Efficacy of Prucalopride for Chronic Idiopathic Constipation: An Analysis of Participants With Moderate to Very Severe Abdominal Bloating

Staller, Kyle MD, MPH1; Hinson, Jimmy PharmD2; Kerstens, René MSc3; Spalding, William MS2; Lembo, Anthony MD4

Author Information
The American Journal of Gastroenterology: January 2022 - Volume 117 - Issue 1 - p 184-188
doi: 10.14309/ajg.0000000000001521

Abstract

INTRODUCTION

Chronic idiopathic constipation (CIC) is characterized by symptoms of difficult, infrequent, or incomplete defecation (1). Patients with CIC commonly experience abdominal bloating (2), which is often reported as one of the most bothersome symptoms (3). Approximately 30% of patients with CIC who report abdominal bloating continue to experience this symptom despite receiving prescription treatment (2). Prucalopride is a selective, high-affinity serotonin type 4 receptor agonist indicated for the treatment of CIC in adults (4,5). In addition to improving constipation-related symptoms, prucalopride also improves abdominal bloating in clinical studies of CIC (5). This correlates with improvements in the patient health-related quality of life (HRQOL) (5). This post hoc analysis of data from 6 clinical trials aimed to evaluate the effect of prucalopride on abdominal bloating and the HRQOL in a subset of participants with CIC with moderate to very severe bloating at baseline.

METHODS

Data from 5 phase 3 and 1 phase 4, randomized, double-blind, placebo-controlled trials of prucalopride (2 mg once daily for 12 or 24 weeks), from baseline to week 12, were pooled (ClinicalTrials.gov identifiers: NCT00488137 (6), NCT00483886 (7), NCT00485940 (8), NCT01147926 (9), NCT01116206 (10), and NCT01424228 (11)). The Patient Assessment of Constipation Symptoms questionnaire (12), which measures the severity of 12 symptoms (including abdominal bloating) using a 5-point scale (0, none; 1, mild; 2, moderate; 3, severe; and 4, very severe) was a secondary endpoint in each clinical study.
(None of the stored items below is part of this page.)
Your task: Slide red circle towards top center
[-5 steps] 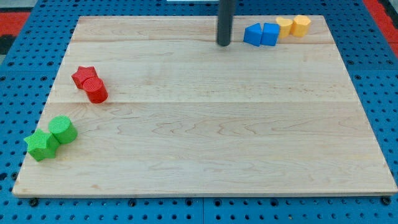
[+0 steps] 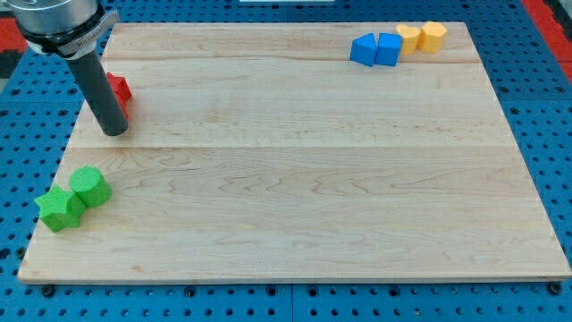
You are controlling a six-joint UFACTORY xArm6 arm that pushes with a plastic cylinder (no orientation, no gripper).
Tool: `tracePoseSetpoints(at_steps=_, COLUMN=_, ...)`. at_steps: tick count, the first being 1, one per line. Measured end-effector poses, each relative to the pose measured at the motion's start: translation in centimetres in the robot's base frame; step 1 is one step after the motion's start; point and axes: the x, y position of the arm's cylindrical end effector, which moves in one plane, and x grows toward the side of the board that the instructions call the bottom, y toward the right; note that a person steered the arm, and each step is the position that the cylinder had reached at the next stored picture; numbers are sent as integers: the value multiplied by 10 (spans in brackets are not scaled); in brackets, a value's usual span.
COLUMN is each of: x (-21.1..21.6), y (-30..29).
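My tip (image 2: pixel 113 131) rests on the wooden board (image 2: pixel 295 179) near its left edge, in the upper left of the view. Red (image 2: pixel 120 89) shows just to the right of the rod, a little above the tip, and is mostly hidden behind the rod. I cannot tell whether this is the red circle, the red star, or both. The red touches or nearly touches the rod's right side.
A green star (image 2: pixel 57 209) and a green circle (image 2: pixel 90 187) sit together at the lower left. Two blue blocks (image 2: pixel 363 49) (image 2: pixel 389 49) and two yellow blocks (image 2: pixel 408 37) (image 2: pixel 433 36) form a row at the top right.
The rod has moved from the top centre to the upper left. The red blocks now sit higher and further left, half hidden behind the rod. The other blocks have not moved.
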Motion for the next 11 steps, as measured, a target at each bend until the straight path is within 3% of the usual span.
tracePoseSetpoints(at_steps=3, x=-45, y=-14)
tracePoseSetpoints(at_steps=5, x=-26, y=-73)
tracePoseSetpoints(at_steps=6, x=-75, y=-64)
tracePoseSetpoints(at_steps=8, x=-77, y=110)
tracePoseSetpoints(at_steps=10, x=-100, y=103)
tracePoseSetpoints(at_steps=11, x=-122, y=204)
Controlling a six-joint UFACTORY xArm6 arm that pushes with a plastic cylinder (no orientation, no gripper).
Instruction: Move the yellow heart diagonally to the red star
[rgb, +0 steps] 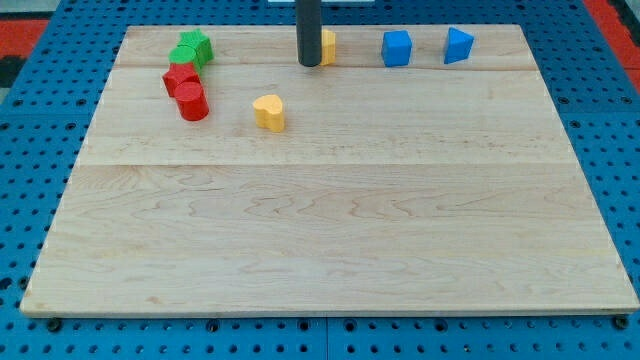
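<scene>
The yellow heart (269, 112) lies on the wooden board in the upper left-middle part. The red star (180, 78) sits to its upper left, touching a red cylinder (192, 102) below it and a green block (191, 49) above it. My tip (309, 63) stands near the view's top, up and to the right of the yellow heart, apart from it. The rod partly hides a second yellow block (328, 46) just to its right.
A blue cube-like block (397, 48) and a blue triangular block (458, 45) sit along the view's top right. The wooden board (330, 230) lies on a blue pegboard table (30, 180) that surrounds it.
</scene>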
The Patient Assessment of Constipation Symptoms scores were assessed at weeks 0, 2, 4, 8, and 12. Participants with a baseline (week 0) abdominal bloating score of moderate (2), severe (3), or very severe (4) were included.

The proportion of bloating responders (defined as participants with an improvement of ≥1 point in abdominal bloating score at week 12, compared with baseline) was assessed in the prucalopride and placebo arms. Participants without a bloating score at week 12 were considered nonresponders.

Responder analyses were performed in participants with moderate to very severe bloating at baseline. Participants were further categorized by sex, age (<65 or ≥65 year old), baseline bloating score, and main complaint at baseline (defined as the most commonly reported symptom of CIC). The mean percentage change in abdominal bloating score over time was calculated, and the proportion of participants with a bloating score of 0–1 (minimal bloating) at week 12 was assessed. To evaluate the impact of abdominal bloating severity on the HRQOL, the change from baseline to week 12 in the Patient Assessment of Constipation Quality of Life (PAC-QOL) questionnaire (13) overall score and subcomponent scores (physical discomfort, dissatisfaction, psychosocial discomfort, and worries and concerns) was evaluated in bloating responders and nonresponders. The PAC-QOL scores range from 0 to 4, with a higher score indicative of poorer HRQOL. For this analysis, each of the 6 clinical studies were also evaluated separately.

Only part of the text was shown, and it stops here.